Una sopa tradicional portuguesa reconfortante con col rizada y chorizo

El caldo verde es una sopa emblemática de la cocina portuguesa, originaria de la región norte del país, especialmente de Minho. Esta receta tradicional ha sido transmitida de generación en generación y se ha convertido en un plato nacional que se sirve en celebraciones, bodas y eventos familiares. Su simplicidad y profundidad de sabor la han hecho popular tanto en Portugal como internacionalmente.
El sabor del caldo verde es una armonía perfecta entre la suavidad de la patata, el toque terroso de la col rizada y el ahumado del chorizo portugués. La textura es cremosa pero ligera, con tiras de col rizada que aportan un contraste agradable. El aceite de oliva añade un toque frutado que completa el perfil de sabor.
La presentación tradicional consiste en servir la sopa en cuencos individuales con una rodaja de chorizo encima. El color verde intenso de la col rizada contrasta bellamente con el naranja del chorizo y el blanco cremoso de la base de patata. Se suele acompañar con pan de maíz portugués para mojar.
Para lograr el auténtico sabor portugués, es fundamental utilizar col rizada portuguesa (couve-galega), aunque la col rizada común funciona bien. El chorizo portugués (chouriço) es imprescindible para el sabor ahumado característico. La consistencia debe ser más bien líquida, no espesa como una crema.
Este plato es perfecto para los días fríos de invierno, pero en Portugal se consume durante todo el año. Su preparación es sencilla y los ingredientes son accesibles, lo que la convierte en una opción ideal para comidas familiares. La versatilidad permite adaptaciones según preferencias personales.
El caldo verde no solo alimenta el cuerpo sino también el alma, evocando la calidez de los hogares portugueses. Cada cucharada transporta a las calles empedradas de Oporto y a las tradiciones culinarias que han perdurado siglos.

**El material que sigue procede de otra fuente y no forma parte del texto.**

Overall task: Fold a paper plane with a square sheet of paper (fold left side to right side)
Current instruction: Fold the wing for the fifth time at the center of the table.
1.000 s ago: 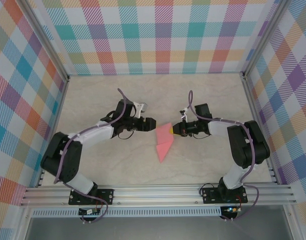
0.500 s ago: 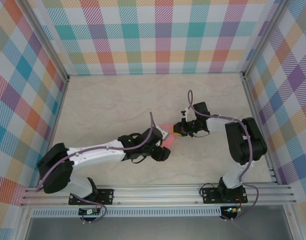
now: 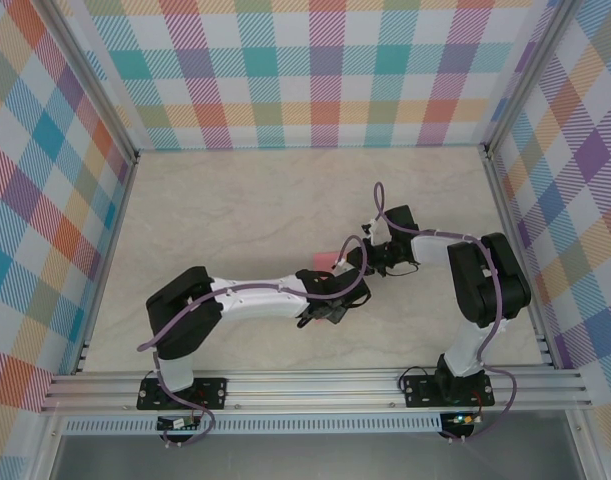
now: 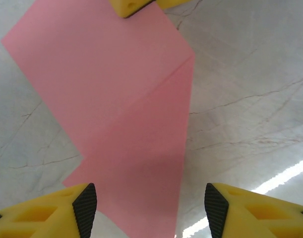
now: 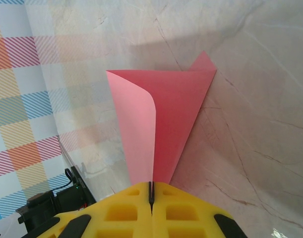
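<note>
The salmon-pink sheet of paper [image 4: 136,114] lies on the marble table, folded into a pointed shape with a diagonal crease. My left gripper [image 4: 150,210] hovers over its narrow end, open, with a black-padded fingertip [image 4: 85,208] on either side and nothing between them. My right gripper [image 5: 152,191] is shut on the paper's [image 5: 178,109] edge, and one flap curls up from the pinch. In the top view the left gripper [image 3: 333,302] and its arm cover most of the paper [image 3: 325,262]. The right gripper [image 3: 353,262] sits just to the right.
Checked walls [image 3: 325,80] close the table on three sides. An aluminium rail [image 3: 315,385] with both arm bases runs along the near edge. The right gripper's yellow tip [image 4: 134,5] shows at the top of the left wrist view. Bare marble [image 3: 215,210] lies at the back left.
My left arm has swung right and down from beside the paper to over it, covering most of it in the top view. Its jaws have narrowed a little. The right gripper stays pinched on the paper.
</note>
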`<state>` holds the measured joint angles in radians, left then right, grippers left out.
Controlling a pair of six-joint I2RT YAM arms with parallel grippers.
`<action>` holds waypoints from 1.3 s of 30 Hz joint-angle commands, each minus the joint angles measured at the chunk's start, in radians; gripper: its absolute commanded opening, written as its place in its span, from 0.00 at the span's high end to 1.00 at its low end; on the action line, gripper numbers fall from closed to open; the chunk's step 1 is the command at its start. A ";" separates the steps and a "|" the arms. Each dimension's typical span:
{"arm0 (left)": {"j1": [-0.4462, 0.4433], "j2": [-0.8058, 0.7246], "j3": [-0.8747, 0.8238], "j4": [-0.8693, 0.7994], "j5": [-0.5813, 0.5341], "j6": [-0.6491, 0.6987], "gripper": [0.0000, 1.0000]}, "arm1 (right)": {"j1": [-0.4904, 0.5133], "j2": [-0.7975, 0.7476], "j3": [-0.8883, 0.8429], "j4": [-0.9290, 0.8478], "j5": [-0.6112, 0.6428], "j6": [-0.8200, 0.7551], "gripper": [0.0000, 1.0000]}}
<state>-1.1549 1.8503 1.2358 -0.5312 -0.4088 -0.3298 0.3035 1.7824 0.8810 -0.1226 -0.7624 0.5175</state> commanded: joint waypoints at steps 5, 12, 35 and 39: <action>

Omite el chorizo y añade champiñones salteados o garbanzos para proteína. Puedes usar caldo de verduras en lugar de agua.
Sustituye el chorizo por bacon ahumado cortado en trozos pequeños, salteado hasta quedar crujiente.
Añade 100 ml de nata para cocinar al final, después de triturar las patatas, para una textura más rica y cremosa.
Guarda el caldo verde en un recipiente hermético en el refrigerador. Separa el chorizo y la col rizada si es posible. Calienta a fuego medio antes de servir, añadiendo un poco de agua si está demasiado espeso.